Cleaning - Boring but Critical

A

AlanF

Guest
In my experience at the range, the biggest culprit for poor grouping or poor scores is bore condition - either too clean or needs cleaning. And many other things get incorrectly blamed for it - how many times do you hear a shooter blaming vertical spread on wind or mirage when the magnitude of the vertical is clearly too great to be caused by them. And occasionally in light conditions a shooter just cannot make sense of the wind - this is often due to poor grouping - not poor wind-reading. And scopes, they must be one of the most maligned pieces of equipment on the range - I've done it myself - then found that cleaning the barrel solved the problem. Cleaning is not the most interesting of shooting subjects, but in my opinion of critical importance to success in this sport.

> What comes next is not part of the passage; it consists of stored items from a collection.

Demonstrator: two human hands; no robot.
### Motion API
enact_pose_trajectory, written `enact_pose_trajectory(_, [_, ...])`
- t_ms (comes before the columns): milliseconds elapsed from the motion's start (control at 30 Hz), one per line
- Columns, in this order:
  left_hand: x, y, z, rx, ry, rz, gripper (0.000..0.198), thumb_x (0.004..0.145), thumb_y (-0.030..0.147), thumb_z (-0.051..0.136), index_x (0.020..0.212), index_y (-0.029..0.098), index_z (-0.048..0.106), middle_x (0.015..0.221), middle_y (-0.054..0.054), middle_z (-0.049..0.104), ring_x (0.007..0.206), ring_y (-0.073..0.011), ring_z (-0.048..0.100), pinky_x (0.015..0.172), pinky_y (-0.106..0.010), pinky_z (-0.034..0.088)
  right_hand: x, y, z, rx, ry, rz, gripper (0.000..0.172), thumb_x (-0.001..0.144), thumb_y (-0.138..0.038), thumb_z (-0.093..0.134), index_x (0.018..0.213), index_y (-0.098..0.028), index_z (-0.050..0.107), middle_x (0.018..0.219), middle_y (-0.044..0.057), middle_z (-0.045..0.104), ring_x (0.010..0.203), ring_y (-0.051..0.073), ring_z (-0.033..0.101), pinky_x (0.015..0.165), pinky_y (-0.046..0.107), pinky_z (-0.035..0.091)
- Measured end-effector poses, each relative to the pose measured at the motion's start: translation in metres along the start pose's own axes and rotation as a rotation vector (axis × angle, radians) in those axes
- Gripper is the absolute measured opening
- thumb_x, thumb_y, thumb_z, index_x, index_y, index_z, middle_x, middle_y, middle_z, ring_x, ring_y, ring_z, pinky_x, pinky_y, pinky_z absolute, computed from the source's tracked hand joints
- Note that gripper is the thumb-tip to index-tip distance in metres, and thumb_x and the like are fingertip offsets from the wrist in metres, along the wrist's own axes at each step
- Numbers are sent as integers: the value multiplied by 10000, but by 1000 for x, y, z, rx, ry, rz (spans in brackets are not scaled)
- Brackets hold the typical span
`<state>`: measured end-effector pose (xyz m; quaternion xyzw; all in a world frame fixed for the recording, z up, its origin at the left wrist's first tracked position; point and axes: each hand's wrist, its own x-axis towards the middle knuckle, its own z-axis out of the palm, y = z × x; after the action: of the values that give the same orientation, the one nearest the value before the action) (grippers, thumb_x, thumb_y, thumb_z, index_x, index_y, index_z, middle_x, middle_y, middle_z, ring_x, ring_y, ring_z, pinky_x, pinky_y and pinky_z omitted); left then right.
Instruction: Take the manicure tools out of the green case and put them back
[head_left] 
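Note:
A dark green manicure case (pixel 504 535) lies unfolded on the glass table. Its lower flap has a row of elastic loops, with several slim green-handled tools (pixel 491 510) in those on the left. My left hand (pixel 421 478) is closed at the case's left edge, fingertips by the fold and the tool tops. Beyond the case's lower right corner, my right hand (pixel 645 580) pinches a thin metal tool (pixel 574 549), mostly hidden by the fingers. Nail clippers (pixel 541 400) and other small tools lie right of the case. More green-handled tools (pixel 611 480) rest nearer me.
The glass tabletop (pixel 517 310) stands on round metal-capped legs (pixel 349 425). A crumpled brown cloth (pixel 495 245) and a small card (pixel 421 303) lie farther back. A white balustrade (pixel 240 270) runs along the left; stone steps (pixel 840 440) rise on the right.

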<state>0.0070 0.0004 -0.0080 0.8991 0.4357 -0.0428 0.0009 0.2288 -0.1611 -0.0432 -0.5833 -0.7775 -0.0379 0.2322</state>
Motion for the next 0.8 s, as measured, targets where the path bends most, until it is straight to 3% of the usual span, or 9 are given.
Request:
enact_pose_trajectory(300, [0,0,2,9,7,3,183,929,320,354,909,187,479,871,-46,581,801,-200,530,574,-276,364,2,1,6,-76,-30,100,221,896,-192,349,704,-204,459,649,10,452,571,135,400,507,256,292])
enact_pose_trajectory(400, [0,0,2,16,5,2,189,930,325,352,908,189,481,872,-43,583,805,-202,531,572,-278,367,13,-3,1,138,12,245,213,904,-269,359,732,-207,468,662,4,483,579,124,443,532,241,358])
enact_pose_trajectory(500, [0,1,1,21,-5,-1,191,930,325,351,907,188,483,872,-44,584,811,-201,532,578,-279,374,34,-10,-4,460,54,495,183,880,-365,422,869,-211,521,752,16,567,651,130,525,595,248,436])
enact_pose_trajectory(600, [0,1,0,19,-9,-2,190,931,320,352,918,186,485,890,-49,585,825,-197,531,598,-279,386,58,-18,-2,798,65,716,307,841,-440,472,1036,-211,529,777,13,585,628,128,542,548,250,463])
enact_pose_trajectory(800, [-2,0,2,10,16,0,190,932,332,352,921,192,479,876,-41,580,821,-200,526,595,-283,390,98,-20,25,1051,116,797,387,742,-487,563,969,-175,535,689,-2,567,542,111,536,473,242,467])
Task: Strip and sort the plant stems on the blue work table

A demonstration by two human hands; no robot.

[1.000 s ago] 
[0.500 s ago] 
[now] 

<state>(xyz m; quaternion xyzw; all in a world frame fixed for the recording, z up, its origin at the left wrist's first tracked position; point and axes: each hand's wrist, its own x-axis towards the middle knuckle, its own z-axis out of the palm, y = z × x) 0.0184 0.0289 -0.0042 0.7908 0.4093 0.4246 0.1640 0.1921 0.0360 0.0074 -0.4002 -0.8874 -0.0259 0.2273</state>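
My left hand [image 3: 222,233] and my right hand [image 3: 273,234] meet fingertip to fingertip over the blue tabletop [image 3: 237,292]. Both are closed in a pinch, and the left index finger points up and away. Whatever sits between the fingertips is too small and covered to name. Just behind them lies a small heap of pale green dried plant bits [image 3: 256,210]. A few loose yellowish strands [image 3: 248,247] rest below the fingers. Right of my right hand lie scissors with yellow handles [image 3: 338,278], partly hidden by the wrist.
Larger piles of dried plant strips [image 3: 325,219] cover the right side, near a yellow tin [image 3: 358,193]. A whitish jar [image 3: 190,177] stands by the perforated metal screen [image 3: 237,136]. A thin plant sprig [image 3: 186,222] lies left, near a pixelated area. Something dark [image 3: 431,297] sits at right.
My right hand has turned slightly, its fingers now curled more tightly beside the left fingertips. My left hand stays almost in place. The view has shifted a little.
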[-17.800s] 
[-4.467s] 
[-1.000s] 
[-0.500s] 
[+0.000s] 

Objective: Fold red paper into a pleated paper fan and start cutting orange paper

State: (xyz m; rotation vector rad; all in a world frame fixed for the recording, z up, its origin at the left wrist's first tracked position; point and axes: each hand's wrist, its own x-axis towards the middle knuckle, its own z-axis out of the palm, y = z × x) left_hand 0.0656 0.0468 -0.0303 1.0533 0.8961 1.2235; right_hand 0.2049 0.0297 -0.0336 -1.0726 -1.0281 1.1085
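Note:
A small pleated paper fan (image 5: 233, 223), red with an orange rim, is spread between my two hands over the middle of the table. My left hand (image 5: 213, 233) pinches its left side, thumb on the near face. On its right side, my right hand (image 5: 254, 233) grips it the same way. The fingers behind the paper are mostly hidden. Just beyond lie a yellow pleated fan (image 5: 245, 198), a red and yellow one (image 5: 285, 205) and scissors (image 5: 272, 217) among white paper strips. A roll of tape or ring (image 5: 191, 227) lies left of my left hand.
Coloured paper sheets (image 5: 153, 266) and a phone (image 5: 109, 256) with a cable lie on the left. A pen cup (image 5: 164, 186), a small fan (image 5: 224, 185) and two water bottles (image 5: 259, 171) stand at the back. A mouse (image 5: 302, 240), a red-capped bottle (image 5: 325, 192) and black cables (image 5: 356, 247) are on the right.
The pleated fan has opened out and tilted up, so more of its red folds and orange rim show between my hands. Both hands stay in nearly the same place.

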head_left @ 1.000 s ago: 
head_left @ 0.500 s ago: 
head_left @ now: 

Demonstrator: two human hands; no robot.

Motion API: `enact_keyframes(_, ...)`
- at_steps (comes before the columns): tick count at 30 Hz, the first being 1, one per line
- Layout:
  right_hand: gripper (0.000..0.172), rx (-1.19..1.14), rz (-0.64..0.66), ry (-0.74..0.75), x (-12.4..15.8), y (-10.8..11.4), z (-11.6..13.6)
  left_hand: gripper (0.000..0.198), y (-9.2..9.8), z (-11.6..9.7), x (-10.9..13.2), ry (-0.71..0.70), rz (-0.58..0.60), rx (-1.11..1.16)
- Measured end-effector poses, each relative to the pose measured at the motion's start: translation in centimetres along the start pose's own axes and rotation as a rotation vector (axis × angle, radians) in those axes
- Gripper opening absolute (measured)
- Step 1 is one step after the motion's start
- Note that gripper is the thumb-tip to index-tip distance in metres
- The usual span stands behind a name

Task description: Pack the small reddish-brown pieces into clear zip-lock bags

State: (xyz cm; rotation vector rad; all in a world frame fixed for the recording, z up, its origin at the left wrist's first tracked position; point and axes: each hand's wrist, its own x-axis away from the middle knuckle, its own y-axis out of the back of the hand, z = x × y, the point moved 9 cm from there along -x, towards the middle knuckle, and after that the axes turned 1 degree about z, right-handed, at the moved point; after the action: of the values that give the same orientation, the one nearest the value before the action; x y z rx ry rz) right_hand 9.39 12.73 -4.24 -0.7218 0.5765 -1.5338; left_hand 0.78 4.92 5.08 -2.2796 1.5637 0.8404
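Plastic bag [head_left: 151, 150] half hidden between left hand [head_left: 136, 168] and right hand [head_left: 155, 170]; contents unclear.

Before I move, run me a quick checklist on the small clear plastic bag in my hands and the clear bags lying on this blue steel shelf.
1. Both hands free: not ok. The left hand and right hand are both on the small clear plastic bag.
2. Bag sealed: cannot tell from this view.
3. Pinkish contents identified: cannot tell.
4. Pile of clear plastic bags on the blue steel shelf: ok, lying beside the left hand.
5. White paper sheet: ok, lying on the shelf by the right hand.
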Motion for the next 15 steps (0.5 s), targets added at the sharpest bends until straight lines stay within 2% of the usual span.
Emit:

It would be interesting to hear other opinions about the importance (or not) of bore condition.

Alan
 
i've been using a 308 in ft/r recently and just started to get a 223 together for the same. when it come to cleaning the 308 mine will throw shots if it has been cleaned to much or it will start after about 600 rnds. being too dirty to shoot well i do believe is over stated. the 223 on the other hand shoots best if it gets cleaned every 100 to 150 rounds. i think cleaning is all barrel dependent, i have yet to get any copper fouling out of my 223. i've scoped it and there is not any copper fouling to remove. the 308 smears a little copper near the chamber and at the muzzle, for about an inch and a half, but the rest of the bore is clean of copper, just powder fouling. i've had the 308 barrel gaged when i get the barrel and it has about 0.0001 variance in the middle, still good enough for f-class.
 
Now that I am spending more time with quality match pipes, cleaning is not as intense.

I find that my barrels stay accurate for a very long time if I just give them a dry patch or two every 50rds.

I run a dry cotton patch down the bore a few times to get rid of the surface soot. That's seem to be all it needs to get back to shooting its best.

The first or second pass will be black with powder soot. Then they will go grey/light grey - discolour the patch but no visible soot. I am done.

First shots are also right into the group. Where after chemical cleaning, a few to get things settled.

Copper fouling is not an issue either.

Have shot ALOT of rds this way with X ring accuracy. Seems to work fo me.

Jerry

PS I will do a chemical clean after several hundred rds have been fired to ensure there is no build up in the throat, etc. So far after 1000 in one, 1800 in another, no issues.
 
Are you blokes all running moly loads?
My 6BR shoots better "dirty" then totally clean.
I have now adopted a similar method to mysticplayer.
I have a major clean when accuracy seems to have gone off.I seem to suffer one bad relay of scores straight after that clean and then the rifle settles down for a considerable number of rounds(100-300) before another dip in accuracy.
I used to shoot naked bullets and clean religously every stage.That also worked for that particular rifle a 308.